Exercise prompt: Make an exact copy of the listing below.

Data excerpt:
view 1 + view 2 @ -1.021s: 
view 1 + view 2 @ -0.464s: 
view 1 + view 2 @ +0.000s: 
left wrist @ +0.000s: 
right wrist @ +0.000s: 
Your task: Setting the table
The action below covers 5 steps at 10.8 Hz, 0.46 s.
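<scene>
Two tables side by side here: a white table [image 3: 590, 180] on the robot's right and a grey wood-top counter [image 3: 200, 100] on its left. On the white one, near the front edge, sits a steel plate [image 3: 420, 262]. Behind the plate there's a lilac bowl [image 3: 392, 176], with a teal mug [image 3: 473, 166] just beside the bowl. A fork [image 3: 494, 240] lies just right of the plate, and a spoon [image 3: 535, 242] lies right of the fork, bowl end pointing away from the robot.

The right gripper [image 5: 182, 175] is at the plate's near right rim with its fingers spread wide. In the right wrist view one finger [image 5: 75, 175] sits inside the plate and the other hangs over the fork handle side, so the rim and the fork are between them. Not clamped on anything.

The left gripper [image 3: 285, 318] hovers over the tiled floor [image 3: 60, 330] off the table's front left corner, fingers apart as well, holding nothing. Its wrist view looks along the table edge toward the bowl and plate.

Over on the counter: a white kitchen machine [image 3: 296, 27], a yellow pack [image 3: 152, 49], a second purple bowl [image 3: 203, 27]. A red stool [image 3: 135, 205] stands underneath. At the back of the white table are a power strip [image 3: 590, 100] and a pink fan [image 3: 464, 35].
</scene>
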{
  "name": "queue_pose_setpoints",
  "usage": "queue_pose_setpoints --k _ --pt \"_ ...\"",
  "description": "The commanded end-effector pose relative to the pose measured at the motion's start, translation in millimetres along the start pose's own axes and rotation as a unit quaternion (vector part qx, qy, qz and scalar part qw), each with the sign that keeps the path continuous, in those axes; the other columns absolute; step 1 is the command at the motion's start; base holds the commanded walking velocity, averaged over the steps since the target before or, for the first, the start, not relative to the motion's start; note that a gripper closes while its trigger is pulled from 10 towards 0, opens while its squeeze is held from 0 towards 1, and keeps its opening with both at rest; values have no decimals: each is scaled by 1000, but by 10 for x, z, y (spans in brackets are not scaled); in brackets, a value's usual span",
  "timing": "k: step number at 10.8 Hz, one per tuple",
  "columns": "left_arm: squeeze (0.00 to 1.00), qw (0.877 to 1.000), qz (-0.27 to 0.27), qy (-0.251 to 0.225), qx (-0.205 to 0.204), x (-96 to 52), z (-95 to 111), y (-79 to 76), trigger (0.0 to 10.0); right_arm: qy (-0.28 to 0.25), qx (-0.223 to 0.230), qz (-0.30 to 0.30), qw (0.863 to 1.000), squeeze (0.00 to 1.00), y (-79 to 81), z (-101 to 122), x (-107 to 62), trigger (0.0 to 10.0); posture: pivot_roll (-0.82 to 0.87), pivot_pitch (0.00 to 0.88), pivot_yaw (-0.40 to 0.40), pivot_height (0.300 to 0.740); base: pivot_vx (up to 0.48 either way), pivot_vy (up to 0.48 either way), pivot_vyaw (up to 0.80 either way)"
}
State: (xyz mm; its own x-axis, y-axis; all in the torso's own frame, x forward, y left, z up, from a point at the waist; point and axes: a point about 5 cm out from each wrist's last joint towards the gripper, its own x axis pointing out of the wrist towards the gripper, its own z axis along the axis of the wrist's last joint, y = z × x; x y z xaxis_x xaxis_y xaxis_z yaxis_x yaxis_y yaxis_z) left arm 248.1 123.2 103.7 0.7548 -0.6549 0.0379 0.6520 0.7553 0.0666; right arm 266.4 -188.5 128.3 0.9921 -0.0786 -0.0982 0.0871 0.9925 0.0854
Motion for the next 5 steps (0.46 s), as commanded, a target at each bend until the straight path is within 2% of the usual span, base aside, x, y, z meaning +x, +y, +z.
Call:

Completed exercise:
view 1 + view 2 @ -1.021s: 
view 1 + view 2 @ -0.464s: 
view 1 + view 2 @ +0.000s: 
left wrist @ +0.000s: 
right wrist @ +0.000s: 
Your task: Setting the table
The action below covers 5 steps at 10.8 Hz, 0.46 s.
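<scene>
Two tables side by side here: a white table [image 3: 590, 180] on the robot's right and a grey wood-top counter [image 3: 200, 100] on its left. On the white one, near the front edge, sits a steel plate [image 3: 420, 262]. Behind the plate there's a lilac bowl [image 3: 392, 176], with a teal mug [image 3: 473, 166] just beside the bowl. A fork [image 3: 494, 240] lies just right of the plate, and a spoon [image 3: 535, 242] lies right of the fork, bowl end pointing away from the robot.

The right gripper [image 5: 182, 175] is at the plate's near right rim with its fingers spread wide. In the right wrist view one finger [image 5: 75, 175] sits inside the plate and the other hangs over the fork handle side, so the rim and the fork are between them. Not clamped on anything.

The left gripper [image 3: 285, 318] hovers over the tiled floor [image 3: 60, 330] off the table's front left corner, fingers apart as well, holding nothing. Its wrist view looks along the table edge toward the bowl and plate.

Over on the counter: a white kitchen machine [image 3: 296, 27], a yellow pack [image 3: 152, 49], a second purple bowl [image 3: 203, 27]. A red stool [image 3: 135, 205] stands underneath. At the back of the white table are a power strip [image 3: 590, 100] and a pink fan [image 3: 464, 35].
</scene>
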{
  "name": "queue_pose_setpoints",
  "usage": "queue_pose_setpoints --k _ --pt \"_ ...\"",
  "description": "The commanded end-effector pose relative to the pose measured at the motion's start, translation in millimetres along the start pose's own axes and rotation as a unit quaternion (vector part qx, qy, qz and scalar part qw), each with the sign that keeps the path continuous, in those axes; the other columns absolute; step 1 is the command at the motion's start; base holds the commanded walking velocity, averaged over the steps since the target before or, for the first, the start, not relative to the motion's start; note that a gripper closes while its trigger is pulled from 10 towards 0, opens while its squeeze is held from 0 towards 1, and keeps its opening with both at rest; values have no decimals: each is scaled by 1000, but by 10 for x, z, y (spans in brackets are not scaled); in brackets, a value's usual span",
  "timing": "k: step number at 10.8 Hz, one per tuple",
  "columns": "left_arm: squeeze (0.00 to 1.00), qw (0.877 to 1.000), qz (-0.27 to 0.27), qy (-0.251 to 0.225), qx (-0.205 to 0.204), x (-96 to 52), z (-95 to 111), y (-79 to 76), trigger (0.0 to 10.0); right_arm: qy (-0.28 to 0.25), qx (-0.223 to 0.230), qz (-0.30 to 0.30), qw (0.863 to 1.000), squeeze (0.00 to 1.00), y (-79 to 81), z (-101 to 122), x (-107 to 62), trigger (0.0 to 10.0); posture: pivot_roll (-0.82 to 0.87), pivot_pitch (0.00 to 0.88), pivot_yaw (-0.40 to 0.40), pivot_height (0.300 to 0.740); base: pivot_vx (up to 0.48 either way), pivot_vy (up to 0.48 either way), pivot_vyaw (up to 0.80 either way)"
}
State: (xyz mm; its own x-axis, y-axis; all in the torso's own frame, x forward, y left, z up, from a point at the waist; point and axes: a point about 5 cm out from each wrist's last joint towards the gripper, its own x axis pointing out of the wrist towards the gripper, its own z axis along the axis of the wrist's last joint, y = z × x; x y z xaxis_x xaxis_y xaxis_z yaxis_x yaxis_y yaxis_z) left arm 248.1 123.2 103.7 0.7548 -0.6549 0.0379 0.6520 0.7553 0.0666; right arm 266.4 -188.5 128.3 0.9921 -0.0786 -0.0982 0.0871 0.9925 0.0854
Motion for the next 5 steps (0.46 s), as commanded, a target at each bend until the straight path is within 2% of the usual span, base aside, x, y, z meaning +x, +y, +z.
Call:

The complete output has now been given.